Your answer must contain each line of the data, copied exactly.

*** Opening of INFORMATION PROVIDED ***

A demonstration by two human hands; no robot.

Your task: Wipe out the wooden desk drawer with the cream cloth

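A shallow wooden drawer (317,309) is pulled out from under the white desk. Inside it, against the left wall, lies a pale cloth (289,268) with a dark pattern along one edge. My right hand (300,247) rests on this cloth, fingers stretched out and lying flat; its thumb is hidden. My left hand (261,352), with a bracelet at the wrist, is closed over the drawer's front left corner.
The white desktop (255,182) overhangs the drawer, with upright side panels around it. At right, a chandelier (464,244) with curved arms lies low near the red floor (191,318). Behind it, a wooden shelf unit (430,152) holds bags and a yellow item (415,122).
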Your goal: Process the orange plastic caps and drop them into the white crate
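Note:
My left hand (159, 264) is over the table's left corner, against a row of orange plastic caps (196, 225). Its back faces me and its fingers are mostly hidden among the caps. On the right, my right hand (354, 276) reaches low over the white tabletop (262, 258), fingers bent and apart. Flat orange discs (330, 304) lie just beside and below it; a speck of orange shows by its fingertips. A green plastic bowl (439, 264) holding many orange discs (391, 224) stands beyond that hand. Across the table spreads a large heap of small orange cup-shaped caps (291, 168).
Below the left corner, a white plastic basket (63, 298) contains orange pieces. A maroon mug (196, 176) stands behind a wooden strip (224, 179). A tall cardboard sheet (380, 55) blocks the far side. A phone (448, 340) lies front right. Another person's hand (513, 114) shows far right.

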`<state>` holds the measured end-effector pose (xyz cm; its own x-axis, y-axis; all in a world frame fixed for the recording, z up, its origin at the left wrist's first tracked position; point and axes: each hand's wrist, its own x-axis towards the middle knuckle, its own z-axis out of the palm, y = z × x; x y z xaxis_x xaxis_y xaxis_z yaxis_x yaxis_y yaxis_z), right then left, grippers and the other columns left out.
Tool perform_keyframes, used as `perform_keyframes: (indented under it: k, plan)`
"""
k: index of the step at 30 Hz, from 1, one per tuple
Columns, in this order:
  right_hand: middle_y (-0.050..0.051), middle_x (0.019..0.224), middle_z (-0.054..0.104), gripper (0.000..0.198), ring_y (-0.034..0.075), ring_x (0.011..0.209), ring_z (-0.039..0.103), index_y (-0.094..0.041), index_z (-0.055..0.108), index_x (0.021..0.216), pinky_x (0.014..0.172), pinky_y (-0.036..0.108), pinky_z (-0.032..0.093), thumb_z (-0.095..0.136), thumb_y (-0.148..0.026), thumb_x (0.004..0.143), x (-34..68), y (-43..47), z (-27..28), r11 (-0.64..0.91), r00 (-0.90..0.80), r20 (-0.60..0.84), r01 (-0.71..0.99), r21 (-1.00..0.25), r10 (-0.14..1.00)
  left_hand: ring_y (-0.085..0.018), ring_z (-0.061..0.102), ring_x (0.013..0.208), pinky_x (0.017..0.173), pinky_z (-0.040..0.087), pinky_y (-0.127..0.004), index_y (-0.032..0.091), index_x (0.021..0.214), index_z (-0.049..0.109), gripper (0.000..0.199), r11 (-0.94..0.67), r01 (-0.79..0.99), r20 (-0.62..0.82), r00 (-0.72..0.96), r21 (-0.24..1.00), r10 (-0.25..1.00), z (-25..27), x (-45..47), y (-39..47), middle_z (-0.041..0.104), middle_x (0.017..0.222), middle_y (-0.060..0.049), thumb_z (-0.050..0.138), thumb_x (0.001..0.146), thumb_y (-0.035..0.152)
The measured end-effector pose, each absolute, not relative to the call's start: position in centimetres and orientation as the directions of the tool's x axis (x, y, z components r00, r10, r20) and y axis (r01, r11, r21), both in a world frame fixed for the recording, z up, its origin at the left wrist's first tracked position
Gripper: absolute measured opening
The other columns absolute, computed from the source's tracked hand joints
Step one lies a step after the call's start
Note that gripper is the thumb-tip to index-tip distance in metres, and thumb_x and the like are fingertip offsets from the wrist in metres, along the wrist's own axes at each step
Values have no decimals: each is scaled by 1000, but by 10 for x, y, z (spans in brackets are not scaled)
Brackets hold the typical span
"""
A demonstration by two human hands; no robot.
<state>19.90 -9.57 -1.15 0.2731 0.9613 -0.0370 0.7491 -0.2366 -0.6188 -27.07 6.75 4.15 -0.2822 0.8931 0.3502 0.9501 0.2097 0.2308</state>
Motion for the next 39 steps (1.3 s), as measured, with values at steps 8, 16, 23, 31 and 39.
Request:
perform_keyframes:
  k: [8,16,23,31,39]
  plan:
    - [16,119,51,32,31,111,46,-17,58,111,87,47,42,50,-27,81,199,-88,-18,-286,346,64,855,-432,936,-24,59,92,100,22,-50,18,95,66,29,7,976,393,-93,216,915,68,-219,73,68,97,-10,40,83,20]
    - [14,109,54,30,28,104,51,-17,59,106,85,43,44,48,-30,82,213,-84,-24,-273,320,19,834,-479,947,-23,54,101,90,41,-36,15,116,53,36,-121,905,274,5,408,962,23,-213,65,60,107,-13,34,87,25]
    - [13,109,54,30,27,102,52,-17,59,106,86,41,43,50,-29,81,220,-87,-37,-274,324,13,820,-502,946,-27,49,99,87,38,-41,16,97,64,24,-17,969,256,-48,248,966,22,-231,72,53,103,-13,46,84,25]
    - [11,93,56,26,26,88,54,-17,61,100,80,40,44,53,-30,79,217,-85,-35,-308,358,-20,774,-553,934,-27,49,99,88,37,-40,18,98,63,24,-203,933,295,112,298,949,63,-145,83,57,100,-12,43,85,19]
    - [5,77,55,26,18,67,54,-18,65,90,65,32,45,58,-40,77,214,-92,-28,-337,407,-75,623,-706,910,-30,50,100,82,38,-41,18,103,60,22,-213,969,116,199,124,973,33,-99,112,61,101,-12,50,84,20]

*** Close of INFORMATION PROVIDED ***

→ TASK OUTPUT:
A demonstration by two human hands; no robot.

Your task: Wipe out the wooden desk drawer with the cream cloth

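A shallow wooden drawer (317,309) is pulled out from under the white desk. Inside it, against the left wall, lies a pale cloth (289,268) with a dark pattern along one edge. My right hand (300,247) rests on this cloth, fingers stretched out and lying flat; its thumb is hidden. My left hand (261,352), with a bracelet at the wrist, is closed over the drawer's front left corner.
The white desktop (255,182) overhangs the drawer, with upright side panels around it. At right, a chandelier (464,244) with curved arms lies low near the red floor (191,318). Behind it, a wooden shelf unit (430,152) holds bags and a yellow item (415,122).
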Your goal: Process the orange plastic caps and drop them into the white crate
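Note:
My left hand (159, 264) is over the table's left corner, against a row of orange plastic caps (196, 225). Its back faces me and its fingers are mostly hidden among the caps. On the right, my right hand (354, 276) reaches low over the white tabletop (262, 258), fingers bent and apart. Flat orange discs (330, 304) lie just beside and below it; a speck of orange shows by its fingertips. A green plastic bowl (439, 264) holding many orange discs (391, 224) stands beyond that hand. Across the table spreads a large heap of small orange cup-shaped caps (291, 168).
Below the left corner, a white plastic basket (63, 298) contains orange pieces. A maroon mug (196, 176) stands behind a wooden strip (224, 179). A tall cardboard sheet (380, 55) blocks the far side. A phone (448, 340) lies front right. Another person's hand (513, 114) shows far right.
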
`<state>` holds the measured end-effector pose (xyz cm; its own x-axis, y-axis; all in a world frame fixed for the recording, z up, its origin at the left wrist's first tracked position; point and axes: each hand's wrist, its own x-axis towards the middle knuckle, its own z-axis out of the palm, y = z × x; x y z xaxis_x xaxis_y xaxis_z yaxis_x yaxis_y yaxis_z), right then left, grippers and the other columns left out.
Tool perform_keyframes, used as `perform_keyframes: (indented under it: k, plan)`
"""
k: index of the step at 30 Hz, from 1, one per tuple
Columns, in this order:
  right_hand: middle_y (-0.050..0.051), middle_x (0.019..0.224), middle_z (-0.054..0.104), gripper (0.000..0.198), ring_y (-0.034..0.075), ring_x (0.011..0.209), ring_z (-0.039..0.103), index_y (-0.094..0.041), index_z (-0.055..0.108), index_x (0.021..0.216), pinky_x (0.014..0.172), pinky_y (-0.036..0.108), pinky_z (-0.032..0.093), thumb_z (-0.095..0.136), thumb_y (-0.148..0.026), thumb_x (0.004..0.143), x (-34..68), y (-43..47), z (-27..28), r11 (-0.64..0.91), r00 (-0.90..0.80), r20 (-0.60..0.84), r01 (-0.71..0.99), r21 (-1.00..0.25), r10 (-0.14..1.00)
  left_hand: ring_y (-0.085..0.018), ring_z (-0.061..0.102), ring_x (0.013..0.208), pinky_x (0.017..0.173), pinky_z (-0.040..0.087), pinky_y (-0.127..0.004), index_y (-0.032..0.091), index_x (0.021..0.214), index_z (-0.049..0.109), gripper (0.000..0.199), r11 (-0.94..0.67), r01 (-0.79..0.99), r20 (-0.62..0.82), r00 (-0.72..0.96), r21 (-0.24..1.00), r10 (-0.25..1.00), z (-25..27), x (-45..47), y (-39..47), middle_z (-0.041..0.104), middle_x (0.017..0.222), middle_y (-0.060..0.049), thumb_z (-0.050..0.138), thumb_x (0.001..0.146), thumb_y (-0.035..0.152)
The measured end-effector pose, each absolute, not relative to the call's start: position in centimetres and orientation as the directions of the tool's x axis (x, y, z components r00, r10, r20) and y axis (r01, r11, r21), both in a world frame fixed for the recording, z up, its origin at the left wrist's first tracked position
Gripper: absolute measured opening
The other columns absolute, computed from the source's tracked hand joints
Step one lies a step after the call's start
Note that gripper is the thumb-tip to index-tip distance in metres, and thumb_x and the like are fingertip offsets from the wrist in metres, along the wrist's own axes at each step
Values have no decimals: each is scaled by 1000, but by 10 for x, y, z (spans in brackets are not scaled)
Brackets hold the typical span
"""
A demonstration by two human hands; no robot.
<state>19.90 -9.57 -1.15 0.2731 0.9613 -0.0370 0.7491 -0.2366 -0.6188 -27.07 6.75 4.15 -0.2822 0.8931 0.3502 0.9501 0.2097 0.2308</state>
Motion for the next 39 steps (1.3 s), as measured, with values at steps 8, 16, 23, 31 and 39.
Request:
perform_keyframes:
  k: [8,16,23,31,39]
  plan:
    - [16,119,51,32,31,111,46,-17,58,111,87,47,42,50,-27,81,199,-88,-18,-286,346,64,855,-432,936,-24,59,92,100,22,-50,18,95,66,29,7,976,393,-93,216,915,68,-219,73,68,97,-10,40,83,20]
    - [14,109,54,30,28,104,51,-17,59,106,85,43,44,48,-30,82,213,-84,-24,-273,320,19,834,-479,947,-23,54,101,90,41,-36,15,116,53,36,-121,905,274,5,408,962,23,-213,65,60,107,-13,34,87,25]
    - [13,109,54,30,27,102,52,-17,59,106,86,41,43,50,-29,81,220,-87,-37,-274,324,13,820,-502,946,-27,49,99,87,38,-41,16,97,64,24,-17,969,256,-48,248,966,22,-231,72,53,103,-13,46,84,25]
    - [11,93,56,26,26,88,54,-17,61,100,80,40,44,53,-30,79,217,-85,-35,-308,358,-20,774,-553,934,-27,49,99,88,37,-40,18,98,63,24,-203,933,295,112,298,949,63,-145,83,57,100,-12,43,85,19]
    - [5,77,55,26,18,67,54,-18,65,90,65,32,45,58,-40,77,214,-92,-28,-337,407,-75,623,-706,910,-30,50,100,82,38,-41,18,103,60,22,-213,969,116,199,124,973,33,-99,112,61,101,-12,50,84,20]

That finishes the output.